**Supplied entries:**
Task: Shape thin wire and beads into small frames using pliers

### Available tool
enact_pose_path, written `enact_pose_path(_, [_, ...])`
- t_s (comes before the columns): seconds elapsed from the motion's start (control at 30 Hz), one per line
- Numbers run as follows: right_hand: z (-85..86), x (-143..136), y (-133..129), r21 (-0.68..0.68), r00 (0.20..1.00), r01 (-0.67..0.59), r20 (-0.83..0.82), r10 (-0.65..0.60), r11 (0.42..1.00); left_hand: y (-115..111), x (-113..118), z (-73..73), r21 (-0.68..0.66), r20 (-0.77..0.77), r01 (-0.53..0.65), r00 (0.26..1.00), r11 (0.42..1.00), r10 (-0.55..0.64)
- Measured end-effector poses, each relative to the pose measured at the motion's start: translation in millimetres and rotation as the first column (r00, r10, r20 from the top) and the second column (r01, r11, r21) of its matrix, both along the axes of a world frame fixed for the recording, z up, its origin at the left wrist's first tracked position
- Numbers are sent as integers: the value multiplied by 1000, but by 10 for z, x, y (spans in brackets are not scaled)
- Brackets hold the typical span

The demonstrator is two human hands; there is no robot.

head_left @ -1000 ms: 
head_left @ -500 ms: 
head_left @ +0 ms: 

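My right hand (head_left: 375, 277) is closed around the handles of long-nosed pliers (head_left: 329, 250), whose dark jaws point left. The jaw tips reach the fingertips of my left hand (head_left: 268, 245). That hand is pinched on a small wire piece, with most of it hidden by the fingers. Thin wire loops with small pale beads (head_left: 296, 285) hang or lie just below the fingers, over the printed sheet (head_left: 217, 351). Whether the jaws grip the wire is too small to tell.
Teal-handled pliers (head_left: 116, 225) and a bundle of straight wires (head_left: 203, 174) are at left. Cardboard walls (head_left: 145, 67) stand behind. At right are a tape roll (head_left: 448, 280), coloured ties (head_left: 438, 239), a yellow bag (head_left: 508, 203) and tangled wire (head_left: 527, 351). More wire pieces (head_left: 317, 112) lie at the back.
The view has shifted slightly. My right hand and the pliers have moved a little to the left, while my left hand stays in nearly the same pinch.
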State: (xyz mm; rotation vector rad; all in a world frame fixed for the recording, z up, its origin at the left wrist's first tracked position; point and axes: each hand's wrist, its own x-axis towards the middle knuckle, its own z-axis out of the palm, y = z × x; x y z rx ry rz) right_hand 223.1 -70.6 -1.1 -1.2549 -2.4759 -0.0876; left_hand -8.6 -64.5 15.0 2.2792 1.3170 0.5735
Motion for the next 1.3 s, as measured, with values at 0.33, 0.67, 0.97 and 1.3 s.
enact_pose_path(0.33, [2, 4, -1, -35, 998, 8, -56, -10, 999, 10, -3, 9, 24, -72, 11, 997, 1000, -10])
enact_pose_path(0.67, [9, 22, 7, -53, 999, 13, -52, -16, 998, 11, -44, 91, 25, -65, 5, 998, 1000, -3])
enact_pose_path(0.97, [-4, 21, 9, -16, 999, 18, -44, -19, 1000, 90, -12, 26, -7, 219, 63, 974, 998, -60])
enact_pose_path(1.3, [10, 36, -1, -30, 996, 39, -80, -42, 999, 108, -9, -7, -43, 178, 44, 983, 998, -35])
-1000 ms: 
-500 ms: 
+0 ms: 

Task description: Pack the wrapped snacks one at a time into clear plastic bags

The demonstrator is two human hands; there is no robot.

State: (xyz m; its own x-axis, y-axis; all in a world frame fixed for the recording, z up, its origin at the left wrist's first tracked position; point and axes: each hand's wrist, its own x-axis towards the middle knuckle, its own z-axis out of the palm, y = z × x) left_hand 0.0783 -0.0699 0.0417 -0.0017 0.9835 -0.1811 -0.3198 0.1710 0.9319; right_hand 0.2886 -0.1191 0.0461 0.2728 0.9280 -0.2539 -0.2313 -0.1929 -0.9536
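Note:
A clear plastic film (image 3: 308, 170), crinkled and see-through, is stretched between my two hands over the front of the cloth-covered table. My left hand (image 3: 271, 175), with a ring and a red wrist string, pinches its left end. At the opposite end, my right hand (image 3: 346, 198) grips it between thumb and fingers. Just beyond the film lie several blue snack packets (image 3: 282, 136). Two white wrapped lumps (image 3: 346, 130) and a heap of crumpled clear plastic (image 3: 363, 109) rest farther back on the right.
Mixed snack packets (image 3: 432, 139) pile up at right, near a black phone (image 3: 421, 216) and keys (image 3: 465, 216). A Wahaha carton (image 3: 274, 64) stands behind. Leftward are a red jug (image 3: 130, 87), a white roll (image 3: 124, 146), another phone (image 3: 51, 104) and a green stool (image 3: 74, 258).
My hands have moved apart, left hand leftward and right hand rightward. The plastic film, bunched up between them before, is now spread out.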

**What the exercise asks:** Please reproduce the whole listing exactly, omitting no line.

**Your response:**
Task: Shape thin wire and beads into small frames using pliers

### Available tool
enact_pose_path, written `enact_pose_path(_, [_, ...])`
- t_s (comes before the columns): seconds elapsed from the motion's start (control at 30 Hz), one per line
- Numbers run as follows: right_hand: z (-85..86), x (-143..136), y (-133..129), r21 (-0.68..0.68), r00 (0.20..1.00), r01 (-0.67..0.59), r20 (-0.83..0.82), r10 (-0.65..0.60), r11 (0.42..1.00); left_hand: y (-115..111), x (-113..118), z (-73..73), r21 (-0.68..0.66), r20 (-0.77..0.77), r01 (-0.53..0.65), r00 (0.26..1.00), r11 (0.42..1.00), r10 (-0.55..0.64)
- Measured end-effector poses, each relative to the pose measured at the motion's start: translation in millimetres and rotation as the first column (r00, r10, r20 from the top) and the second column (r01, r11, r21) of its matrix, both along the axes of a world frame fixed for the recording, z up, its origin at the left wrist's first tracked position
- Numbers are sent as integers: the value multiplied by 1000, but by 10 for z, x, y (spans in brackets are not scaled)
- Brackets hold the typical span

The demonstrator is two human hands; there is no robot.

head_left @ -1000 ms: 
head_left @ -500 ms: 
head_left @ +0 ms: 

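My right hand (head_left: 375, 277) is closed around the handles of long-nosed pliers (head_left: 329, 250), whose dark jaws point left. The jaw tips reach the fingertips of my left hand (head_left: 268, 245). That hand is pinched on a small wire piece, with most of it hidden by the fingers. Thin wire loops with small pale beads (head_left: 296, 285) hang or lie just below the fingers, over the printed sheet (head_left: 217, 351). Whether the jaws grip the wire is too small to tell.
Teal-handled pliers (head_left: 116, 225) and a bundle of straight wires (head_left: 203, 174) are at left. Cardboard walls (head_left: 145, 67) stand behind. At right are a tape roll (head_left: 448, 280), coloured ties (head_left: 438, 239), a yellow bag (head_left: 508, 203) and tangled wire (head_left: 527, 351). More wire pieces (head_left: 317, 112) lie at the back.
The view has shifted slightly. My right hand and the pliers have moved a little to the left, while my left hand stays in nearly the same pinch.
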State: (xyz mm; rotation vector rad; all in a world frame fixed for the recording, z up, its origin at the left wrist's first tracked position; point and axes: each hand's wrist, its own x-axis towards the middle knuckle, its own z-axis out of the palm, y = z × x; x y z rx ry rz) right_hand 223.1 -70.6 -1.1 -1.2549 -2.4759 -0.0876; left_hand -8.6 -64.5 15.0 2.2792 1.3170 0.5735
Motion for the next 1.3 s, as measured, with values at 0.33, 0.67, 0.97 and 1.3 s.
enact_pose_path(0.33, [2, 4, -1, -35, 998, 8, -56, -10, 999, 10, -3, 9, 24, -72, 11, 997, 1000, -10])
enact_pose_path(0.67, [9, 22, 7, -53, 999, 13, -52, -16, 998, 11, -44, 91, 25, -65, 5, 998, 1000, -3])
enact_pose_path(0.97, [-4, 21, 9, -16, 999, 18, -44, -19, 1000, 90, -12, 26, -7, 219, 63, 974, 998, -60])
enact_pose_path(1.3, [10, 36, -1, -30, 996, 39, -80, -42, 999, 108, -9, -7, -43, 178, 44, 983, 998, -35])
-1000 ms: 
-500 ms: 
+0 ms: 

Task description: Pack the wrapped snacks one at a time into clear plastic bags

The demonstrator is two human hands; there is no robot.

State: (xyz m; its own x-axis, y-axis; all in a world frame fixed for the recording, z up, its origin at the left wrist's first tracked position; point and axes: each hand's wrist, its own x-axis towards the middle knuckle, its own z-axis out of the palm, y = z × x) left_hand 0.0783 -0.0699 0.0417 -0.0017 0.9835 -0.1811 -0.3198 0.1710 0.9319; right_hand 0.2886 -0.1191 0.0461 0.2728 0.9280 -0.2539 -0.2313 -0.1929 -0.9536
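Note:
A clear plastic film (image 3: 308, 170), crinkled and see-through, is stretched between my two hands over the front of the cloth-covered table. My left hand (image 3: 271, 175), with a ring and a red wrist string, pinches its left end. At the opposite end, my right hand (image 3: 346, 198) grips it between thumb and fingers. Just beyond the film lie several blue snack packets (image 3: 282, 136). Two white wrapped lumps (image 3: 346, 130) and a heap of crumpled clear plastic (image 3: 363, 109) rest farther back on the right.
Mixed snack packets (image 3: 432, 139) pile up at right, near a black phone (image 3: 421, 216) and keys (image 3: 465, 216). A Wahaha carton (image 3: 274, 64) stands behind. Leftward are a red jug (image 3: 130, 87), a white roll (image 3: 124, 146), another phone (image 3: 51, 104) and a green stool (image 3: 74, 258).
My hands have moved apart, left hand leftward and right hand rightward. The plastic film, bunched up between them before, is now spread out.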

This output is complete, so the exercise is closed.